If he got himself a stall, it would mean shelling out $1,800 a month (at the time) which would leave barely enough for him to get by, he reasons. So he continued in his usual way until a couple of years ago, when the last fine also became the last straw. He ditched his push cart for good and now only does private catering. He's since become a fixture at many a well-heeled customer's home parties - grilling satay in landscaped gardens, and ferried to and from his home by taxi or chauffeur, at his insistence.

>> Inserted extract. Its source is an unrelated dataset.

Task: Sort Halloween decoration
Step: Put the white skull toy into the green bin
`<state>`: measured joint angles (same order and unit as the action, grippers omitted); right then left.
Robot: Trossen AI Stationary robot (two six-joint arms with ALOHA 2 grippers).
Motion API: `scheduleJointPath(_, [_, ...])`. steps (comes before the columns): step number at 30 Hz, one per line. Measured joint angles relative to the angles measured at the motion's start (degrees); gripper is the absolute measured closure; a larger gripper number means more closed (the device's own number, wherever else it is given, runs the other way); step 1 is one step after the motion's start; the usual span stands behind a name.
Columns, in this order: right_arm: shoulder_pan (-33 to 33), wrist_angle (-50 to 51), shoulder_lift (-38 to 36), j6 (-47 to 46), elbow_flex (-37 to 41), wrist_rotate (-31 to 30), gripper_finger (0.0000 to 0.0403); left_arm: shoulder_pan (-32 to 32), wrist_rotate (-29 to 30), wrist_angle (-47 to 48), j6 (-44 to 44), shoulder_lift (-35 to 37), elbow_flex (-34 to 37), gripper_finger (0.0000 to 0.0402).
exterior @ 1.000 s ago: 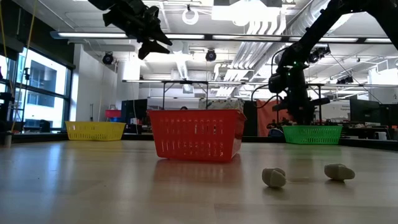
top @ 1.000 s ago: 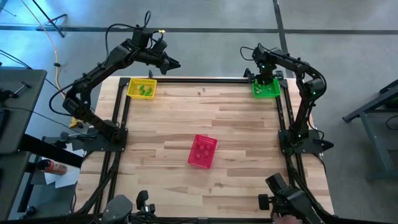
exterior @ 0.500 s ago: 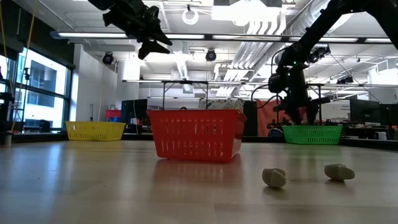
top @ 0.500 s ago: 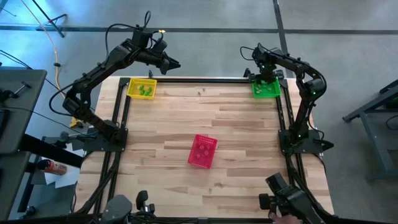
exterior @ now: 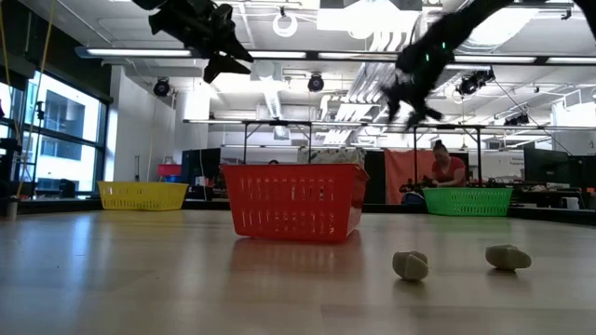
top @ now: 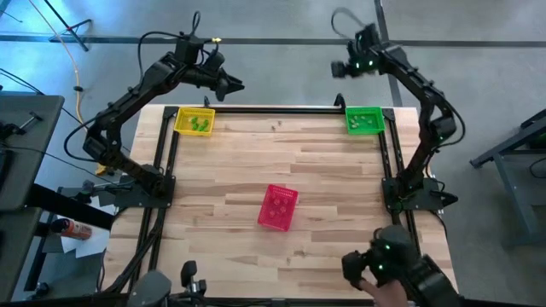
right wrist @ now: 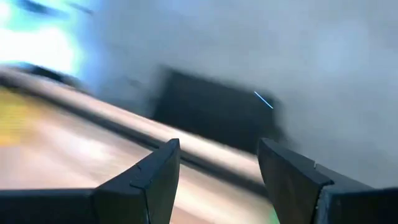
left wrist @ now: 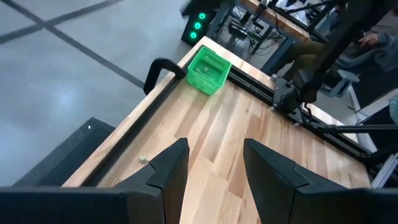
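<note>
The yellow basket point(top: 194, 121) at the table's far left corner holds small green Halloween decorations point(top: 200, 124). At the far right corner stands the green basket point(top: 364, 120). A pink basket point(top: 278, 207) sits near the table's middle. My left gripper point(top: 236, 84) hangs high over the far edge, right of the yellow basket. It is open and empty in the left wrist view point(left wrist: 214, 168). My right gripper point(top: 339, 69) is raised beyond the far edge, left of the green basket. Its fingers stand open and empty in the right wrist view point(right wrist: 217, 165).
Two small pale lumps point(exterior: 410, 265) point(exterior: 507, 258) lie on the table toward its near edge. A tiny trinket point(left wrist: 143, 159) sits by the far rail. A person point(exterior: 447, 169) sits behind the green basket point(exterior: 467, 201), beyond the table. Bare wood lies between the three baskets.
My right gripper has risen from just over the green basket. It has swung up and away past the table's far edge, toward the left, moving fast. My left gripper has shifted slightly. The baskets have stayed where they were.
</note>
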<state>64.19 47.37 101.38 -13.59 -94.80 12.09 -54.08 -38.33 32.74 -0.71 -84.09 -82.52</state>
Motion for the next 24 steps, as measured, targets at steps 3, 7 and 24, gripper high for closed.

"These people love my satay," he says in a rare display of pride, almost marvelling at the lengths to which his wealthy customers will go for a taste of his satay - skewers of evenly hand- sliced marinated pork layered with fat that, when grilled, releases oil to self-baste the tenderloin into juicy, fragrant morsels capped off with freshly made peanut sauce and grated pineapple.

You're famous, we tell him. "Bo lah!" He replies, looking slightly pleased.

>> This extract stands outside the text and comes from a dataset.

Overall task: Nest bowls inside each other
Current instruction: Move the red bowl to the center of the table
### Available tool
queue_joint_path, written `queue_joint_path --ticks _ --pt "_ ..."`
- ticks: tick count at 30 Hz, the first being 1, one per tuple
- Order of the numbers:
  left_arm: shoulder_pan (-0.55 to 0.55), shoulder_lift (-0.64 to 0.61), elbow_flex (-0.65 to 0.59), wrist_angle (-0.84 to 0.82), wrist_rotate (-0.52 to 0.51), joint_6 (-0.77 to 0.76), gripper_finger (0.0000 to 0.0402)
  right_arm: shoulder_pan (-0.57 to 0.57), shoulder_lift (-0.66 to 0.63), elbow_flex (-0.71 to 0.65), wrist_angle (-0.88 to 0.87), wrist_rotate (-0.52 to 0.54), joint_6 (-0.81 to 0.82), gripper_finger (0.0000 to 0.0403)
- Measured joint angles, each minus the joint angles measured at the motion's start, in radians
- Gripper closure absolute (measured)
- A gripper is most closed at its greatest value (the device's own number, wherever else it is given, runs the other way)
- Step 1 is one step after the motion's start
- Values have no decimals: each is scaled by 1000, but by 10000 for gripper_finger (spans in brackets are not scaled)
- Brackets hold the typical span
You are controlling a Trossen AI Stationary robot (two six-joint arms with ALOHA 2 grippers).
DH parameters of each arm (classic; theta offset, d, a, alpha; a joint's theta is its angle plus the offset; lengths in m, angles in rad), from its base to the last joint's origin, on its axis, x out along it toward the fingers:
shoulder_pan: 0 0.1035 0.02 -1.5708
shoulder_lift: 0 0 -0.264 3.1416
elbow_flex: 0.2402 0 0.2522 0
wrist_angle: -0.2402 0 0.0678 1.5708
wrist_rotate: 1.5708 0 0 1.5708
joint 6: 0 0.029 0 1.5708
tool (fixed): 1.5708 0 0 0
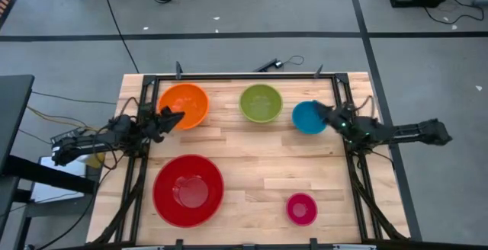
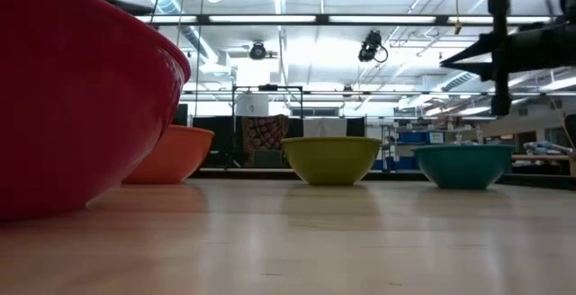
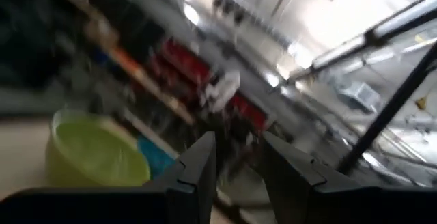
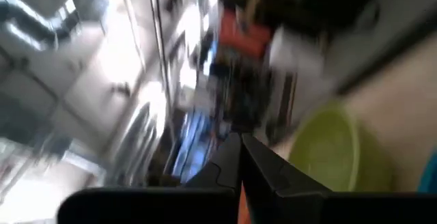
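Five bowls stand apart on the wooden table, each on its base. The orange (image 1: 183, 105), lime green (image 1: 261, 103) and blue (image 1: 308, 117) bowls form a far row. The large red bowl (image 1: 188, 190) is near left and the small pink one (image 1: 301, 209) near right. My left gripper (image 1: 177, 117) hovers open over the orange bowl's near rim, with nothing between its fingers (image 3: 198, 162). My right gripper (image 1: 319, 111) is shut and held level above the blue bowl's right edge, clear of the bowl (image 2: 463, 165).
Black frame rails (image 1: 145, 97) run along the table's left, right and far edges under both arms. Bare wood (image 1: 259, 158) lies between the far row and the two near bowls. Cables (image 1: 46, 116) trail off the left side.
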Motion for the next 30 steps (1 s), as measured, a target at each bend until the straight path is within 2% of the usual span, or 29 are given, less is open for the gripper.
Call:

Most of the time, he is friendly but cagey in the way one who's spent much of his life dodging authorities is. It's also partly due to him not really keeping track of a life-long trade that began in the late 60s at the age of 11, when he tagged along after his mother and brother who worked for the neighbourhood satay seller. The ah pek carried his satay on a bamboo pole across his shoulder, and old timers in Tiong Bahru still remember lowering baskets from their windows for him to fill when they were too lazy to come downstairs.

So was his a romanticised tale of satay master passing on his knowledge to his young apprentice?

"Bo lah!" The old man was mean to him, he says, berating him constantly and refusing to give him the recipe. But his brother taught him how to beat the ah pek at his own game. Tasked with buying the spices from an Indian vendor to marinate the meat, he asked for an invoice noting down the exact amounts of spices and cost. From there, he worked out the recipe that he still uses today, with absolutely no change.

While his grasp of dates seems spotty, we surmise that he stayed with the old man until the latter retired and he took over the business. Apart from a three-year stint from 1997 to 2000 when he worked as an usher with the Shaw cinema group, satay has been his life.

Now 59, with a wife and two teenaged children, living in an era where hawkers and heritage food are getting wide attention, the question turns to succession. When hawkers are selling their recipes for a few hundred thousand dollars, would he be open to selling his?

"Mai lah!" His recipe is his and his alone, he insists. He has no intention of teaching it to his children and even his wife doesn't know how to make it. He's tried over the years to do joint ventures with other food businesses but for one reason or another, they haven't panned out. He's still in talks with potential partners, but how well they turn out would probably depend on him being able to work without sharing the recipe. Perhaps the only venture he's done is a one-off collaboration with the restaurant Moosehead on April 7, when he cooked 1000 sticks of satay as part of a special menu.

But other than that, he won't compromise even if it means missing out on potentially lucrative deals, or even a chance to fulfil his dream of travelling to China. Especially if it means seeing his precious recipe turn into nothing but common property to be dissected or dismantled at whim.

"I can teach one person, but what if he tells another 10 people," he says. Maybe it's that lingering fear of losing his prized skill, or his stubbornness in wanting to live life on his own terms, without charity from anyone, that makes him the way he is. It took years for him to reveal his address and even his real name which, even though it's already been printed, we won't say here simply because he asked us not to.

Because, above all, you can understand what it's like to have something that means so much to a person. There may be no more satay like this in the future but for him, it's about his life. As he says, "I just want to keep this as my treasure. For myself."